The Toronto Blue Jays accomplished a remarkable feat with their 2015 season. While erasing a 22-year-long playoff drought, the team resurrected a once desolate fan base into a nation-wide fever for years to come.
“It’s always rewarding to hear how we revived the love of baseball in people that really lost faith in baseball and lost interest in Toronto,”outfielder Kevin Pillar says. “It’s a different feeling, the way people care about the Blue Jays.”
The fever hit Ottawa recently as Pillar and three of his teammates—Ryan Goins, Marco Estrada and Justin Smoak—made their way north from Toronto for the last stop of the annual winter tour across Canada.

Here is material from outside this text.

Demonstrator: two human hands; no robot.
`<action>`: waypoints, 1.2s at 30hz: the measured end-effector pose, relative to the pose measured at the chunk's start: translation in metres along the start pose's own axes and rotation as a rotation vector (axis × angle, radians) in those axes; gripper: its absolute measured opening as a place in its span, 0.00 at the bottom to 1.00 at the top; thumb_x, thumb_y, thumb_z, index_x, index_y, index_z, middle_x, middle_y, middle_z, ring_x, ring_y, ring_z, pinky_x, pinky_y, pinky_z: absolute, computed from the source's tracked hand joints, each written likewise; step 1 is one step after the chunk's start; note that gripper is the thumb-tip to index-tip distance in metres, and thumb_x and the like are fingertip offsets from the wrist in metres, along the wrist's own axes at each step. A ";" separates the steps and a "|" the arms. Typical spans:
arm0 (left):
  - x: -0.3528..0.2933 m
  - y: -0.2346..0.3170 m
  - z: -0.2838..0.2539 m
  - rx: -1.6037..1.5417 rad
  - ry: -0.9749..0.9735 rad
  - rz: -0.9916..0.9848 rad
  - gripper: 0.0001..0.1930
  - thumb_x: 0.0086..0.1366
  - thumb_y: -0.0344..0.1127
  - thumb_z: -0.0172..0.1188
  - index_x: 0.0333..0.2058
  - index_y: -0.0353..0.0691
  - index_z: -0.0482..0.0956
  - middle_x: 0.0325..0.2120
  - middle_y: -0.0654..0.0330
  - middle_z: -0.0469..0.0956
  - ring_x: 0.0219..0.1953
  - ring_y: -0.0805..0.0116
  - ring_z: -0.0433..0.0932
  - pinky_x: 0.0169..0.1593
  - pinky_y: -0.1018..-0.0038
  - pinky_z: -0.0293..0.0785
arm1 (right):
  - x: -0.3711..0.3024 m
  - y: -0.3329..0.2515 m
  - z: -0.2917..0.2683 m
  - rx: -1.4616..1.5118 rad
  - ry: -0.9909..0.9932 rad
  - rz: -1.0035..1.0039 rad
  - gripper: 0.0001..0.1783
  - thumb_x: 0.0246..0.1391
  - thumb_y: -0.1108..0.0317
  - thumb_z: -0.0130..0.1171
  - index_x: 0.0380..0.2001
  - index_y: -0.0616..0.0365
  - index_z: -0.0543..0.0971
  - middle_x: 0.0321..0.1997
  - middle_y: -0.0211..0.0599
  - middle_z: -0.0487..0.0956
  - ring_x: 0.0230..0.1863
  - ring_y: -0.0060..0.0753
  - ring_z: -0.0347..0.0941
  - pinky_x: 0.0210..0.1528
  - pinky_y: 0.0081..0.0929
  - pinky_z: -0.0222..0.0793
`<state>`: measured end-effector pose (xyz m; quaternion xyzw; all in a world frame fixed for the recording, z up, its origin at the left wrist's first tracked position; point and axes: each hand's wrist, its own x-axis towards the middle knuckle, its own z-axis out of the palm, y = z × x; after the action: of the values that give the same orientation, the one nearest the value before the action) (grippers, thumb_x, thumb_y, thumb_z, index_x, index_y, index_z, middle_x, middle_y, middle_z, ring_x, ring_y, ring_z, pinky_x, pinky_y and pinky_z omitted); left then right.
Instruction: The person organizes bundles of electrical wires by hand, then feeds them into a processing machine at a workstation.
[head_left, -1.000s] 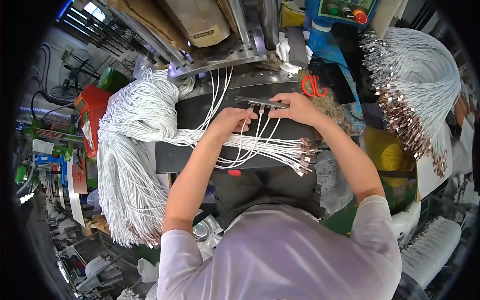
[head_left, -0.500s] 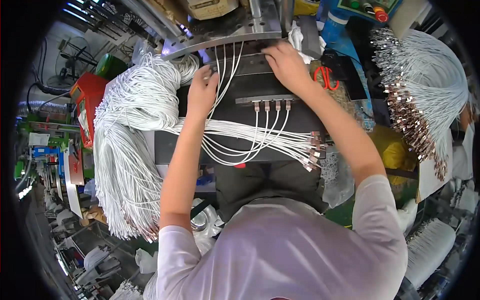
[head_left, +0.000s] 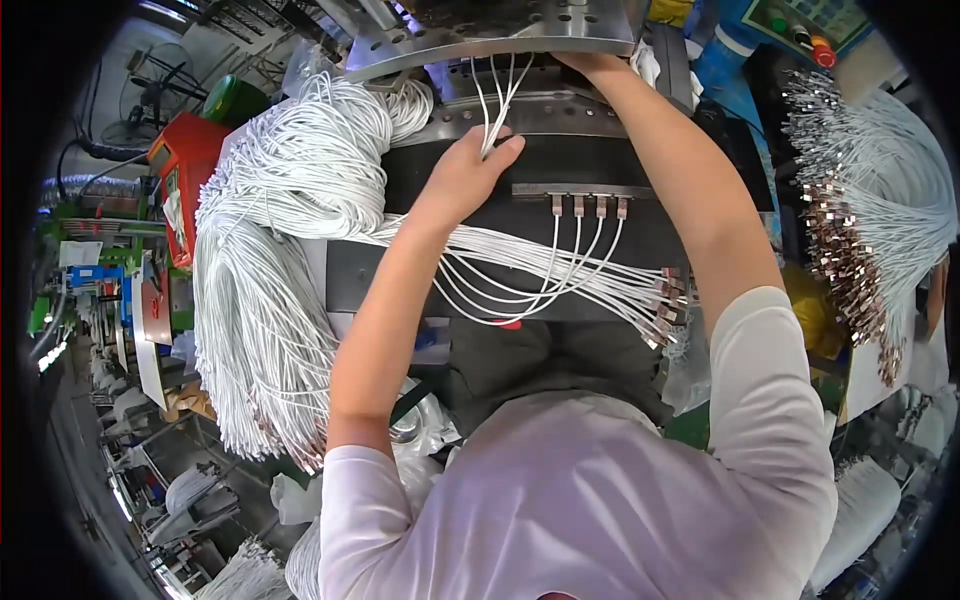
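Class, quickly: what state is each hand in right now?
Left hand: closed around white cables.
Right hand: mostly hidden beneath the metal plate; cannot be told.

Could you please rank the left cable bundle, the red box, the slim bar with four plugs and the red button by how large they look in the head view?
1. Left cable bundle
2. Red box
3. Slim bar, long but thin
4. Red button
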<state>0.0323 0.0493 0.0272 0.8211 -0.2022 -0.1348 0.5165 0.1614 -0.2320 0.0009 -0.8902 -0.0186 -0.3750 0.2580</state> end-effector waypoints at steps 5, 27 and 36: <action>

Nowhere was the Jays fandom more apparent than the autograph session at the St. Laurent Centre where hundreds flocked, many only able to get a glimpse of the players because of the long lines.
“It’s crazy,” infielder Ryan Goins says. “I kind of feel like I’m in a boy band back in the early 2000s, honestly.”
For many, it was a chance to reminisce on the season that was in 2015. For Centretown resident Charlie Crabb, it was all about remembering the team that went from mediocre to top-of-the-league while watching Blue Jays fans come out everywhere.
Crabb says he witnessed a big difference in Centretown with many sporting the team’s memorabilia and going to local bars to watch the games.
“You really started to see people start to care about baseball which is not really a thing in Ottawa,” he says.
Orleans resident Kevin Luke says he felt this Jays’ hysteria that caught the city in August and into the fall as the Jays were on track to break their postseason drought.
“People would see me on the bus with a Jays’ hat or a Jays’ sweatshirt and they’d come up and talk on the bus,” Luke says. “Normally, you’d never have a conversation about baseball in Ottawa but certainly during that stretch you really did have a lot of conversations about it.”
By October, the Jays had sealed their ticket into playoff baseball. With the Jays not making the playoffs since their 1993 World Series title, 2015 was a first-time experience for many die hard fans like Crabb.
Like millions across the country, Crabb tried frantically to purchase tickets for the playoff games, but was unsuccessful, instead relegated to watching the games on television.
Luke however, says there were moments he couldn’t even do that.
“I watched them on TV but in a lot of cases I found it too stressful,” he says, describing how he repeatedly turned the TV on and off to avoid the pressure of the moment. “I turned it on just shortly after Bautista got that three-run home run that put them ahead so I’m glad I at least got to watch the end of it.”
As bright a moment as Jose Bautista’s bat-flipping home run was, the Blue Jays came up short in the following round against the eventual World Series-winning Kansas City Royals.
Although it wasn’t the outcome they wanted, Pillar says the sense of national solidarity isn’t lost on the players as they head into the 2016 season.
“It’s unreal,” Pillar says. “You can’t describe it to people. You can only really experience it by doing what we’re doing right now and travelling across Canada and seeing how important the Blue Jays are to them.
“There’s nowhere else like that. You can play in Los Angeles and play for a lot of people in a big city but it’s just one city that are Dodgers fans. To be able to from coast to coast and be the team people root for, it’s extremely special.”
With only weeks remaining before spring training begins, another season of Blue Jays baseball is around the corner. An enlarged fan base means bigger expectations, more drama and, for fans like Crabb and Luke, the hope of riding a country-wide Blue Jays fever once more in 2016.